> _WORK REQUIRED_
Copy the data exactly, pictures aside.
--- INFORMATION PROVIDED ---
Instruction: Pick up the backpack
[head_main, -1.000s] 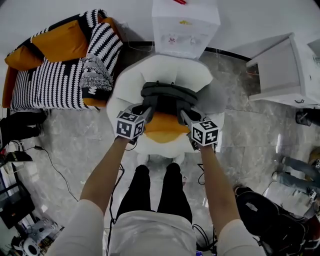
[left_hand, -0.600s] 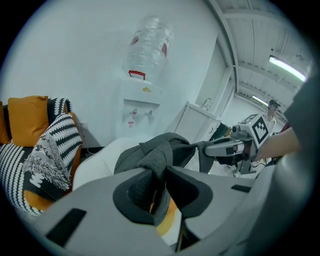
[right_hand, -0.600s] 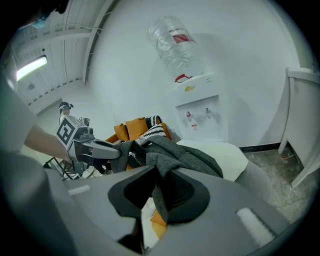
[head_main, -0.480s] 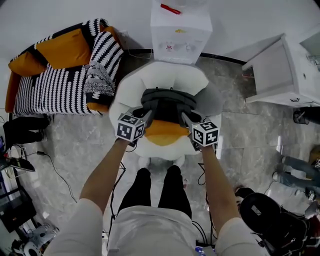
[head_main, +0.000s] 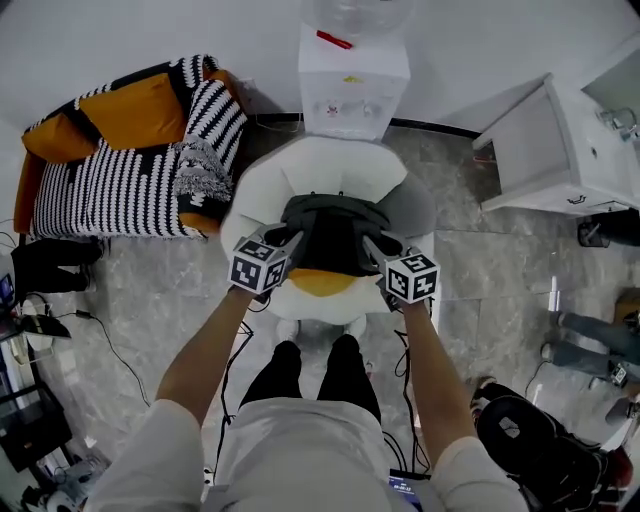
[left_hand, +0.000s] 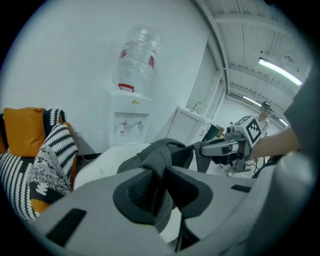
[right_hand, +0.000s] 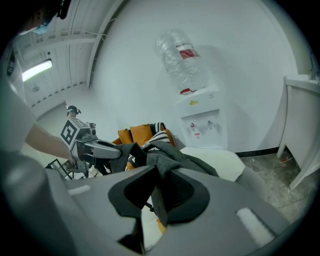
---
> _RESPONSE TO THE TASK_
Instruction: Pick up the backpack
[head_main, -1.000s] 
[left_hand, -0.600s] 
[right_hand, -0.600s] 
[head_main, -0.480s] 
[head_main, +0.000s] 
[left_hand, +0.000s] 
[right_hand, +0.000s] 

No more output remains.